TO DO = Scan the listing below for the word "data" and copy every line that has it.
------------------------
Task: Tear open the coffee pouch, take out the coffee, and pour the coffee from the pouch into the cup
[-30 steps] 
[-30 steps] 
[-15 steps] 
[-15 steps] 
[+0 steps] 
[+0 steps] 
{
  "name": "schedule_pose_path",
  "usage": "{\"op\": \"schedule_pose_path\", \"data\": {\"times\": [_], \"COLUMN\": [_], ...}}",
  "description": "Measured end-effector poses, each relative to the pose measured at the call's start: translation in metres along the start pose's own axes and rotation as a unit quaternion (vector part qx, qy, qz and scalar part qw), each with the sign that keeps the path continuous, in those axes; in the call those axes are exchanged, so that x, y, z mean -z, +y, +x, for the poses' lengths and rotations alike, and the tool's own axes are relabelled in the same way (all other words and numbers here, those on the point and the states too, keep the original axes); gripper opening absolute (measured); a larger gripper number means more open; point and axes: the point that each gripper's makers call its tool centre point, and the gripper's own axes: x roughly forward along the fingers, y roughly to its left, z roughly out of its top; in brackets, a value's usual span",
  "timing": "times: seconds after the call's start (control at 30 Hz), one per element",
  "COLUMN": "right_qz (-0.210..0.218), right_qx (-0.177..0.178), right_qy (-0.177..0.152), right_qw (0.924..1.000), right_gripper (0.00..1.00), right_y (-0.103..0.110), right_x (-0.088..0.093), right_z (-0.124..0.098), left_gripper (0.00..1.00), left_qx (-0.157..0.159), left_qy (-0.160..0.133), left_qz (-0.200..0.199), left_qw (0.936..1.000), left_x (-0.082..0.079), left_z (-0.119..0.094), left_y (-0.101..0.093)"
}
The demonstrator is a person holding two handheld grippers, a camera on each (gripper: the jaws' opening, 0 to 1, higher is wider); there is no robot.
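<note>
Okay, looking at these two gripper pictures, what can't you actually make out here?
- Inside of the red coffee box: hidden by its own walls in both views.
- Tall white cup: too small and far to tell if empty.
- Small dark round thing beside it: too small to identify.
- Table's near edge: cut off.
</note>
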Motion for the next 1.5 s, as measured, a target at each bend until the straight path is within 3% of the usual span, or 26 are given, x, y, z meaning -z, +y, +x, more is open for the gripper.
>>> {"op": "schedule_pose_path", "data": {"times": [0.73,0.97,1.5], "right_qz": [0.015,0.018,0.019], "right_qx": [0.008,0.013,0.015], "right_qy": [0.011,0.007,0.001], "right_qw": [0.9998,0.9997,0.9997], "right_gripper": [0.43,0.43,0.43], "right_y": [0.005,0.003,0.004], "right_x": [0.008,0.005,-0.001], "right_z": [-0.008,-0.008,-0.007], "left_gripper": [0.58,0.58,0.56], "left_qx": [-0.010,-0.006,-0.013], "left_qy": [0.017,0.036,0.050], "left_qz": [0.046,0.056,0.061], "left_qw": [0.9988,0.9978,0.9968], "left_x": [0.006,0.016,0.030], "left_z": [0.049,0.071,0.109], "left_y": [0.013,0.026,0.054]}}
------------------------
RESULT OF THE TASK =
  "usage": "{\"op\": \"schedule_pose_path\", \"data\": {\"times\": [_], \"COLUMN\": [_], ...}}",
>>> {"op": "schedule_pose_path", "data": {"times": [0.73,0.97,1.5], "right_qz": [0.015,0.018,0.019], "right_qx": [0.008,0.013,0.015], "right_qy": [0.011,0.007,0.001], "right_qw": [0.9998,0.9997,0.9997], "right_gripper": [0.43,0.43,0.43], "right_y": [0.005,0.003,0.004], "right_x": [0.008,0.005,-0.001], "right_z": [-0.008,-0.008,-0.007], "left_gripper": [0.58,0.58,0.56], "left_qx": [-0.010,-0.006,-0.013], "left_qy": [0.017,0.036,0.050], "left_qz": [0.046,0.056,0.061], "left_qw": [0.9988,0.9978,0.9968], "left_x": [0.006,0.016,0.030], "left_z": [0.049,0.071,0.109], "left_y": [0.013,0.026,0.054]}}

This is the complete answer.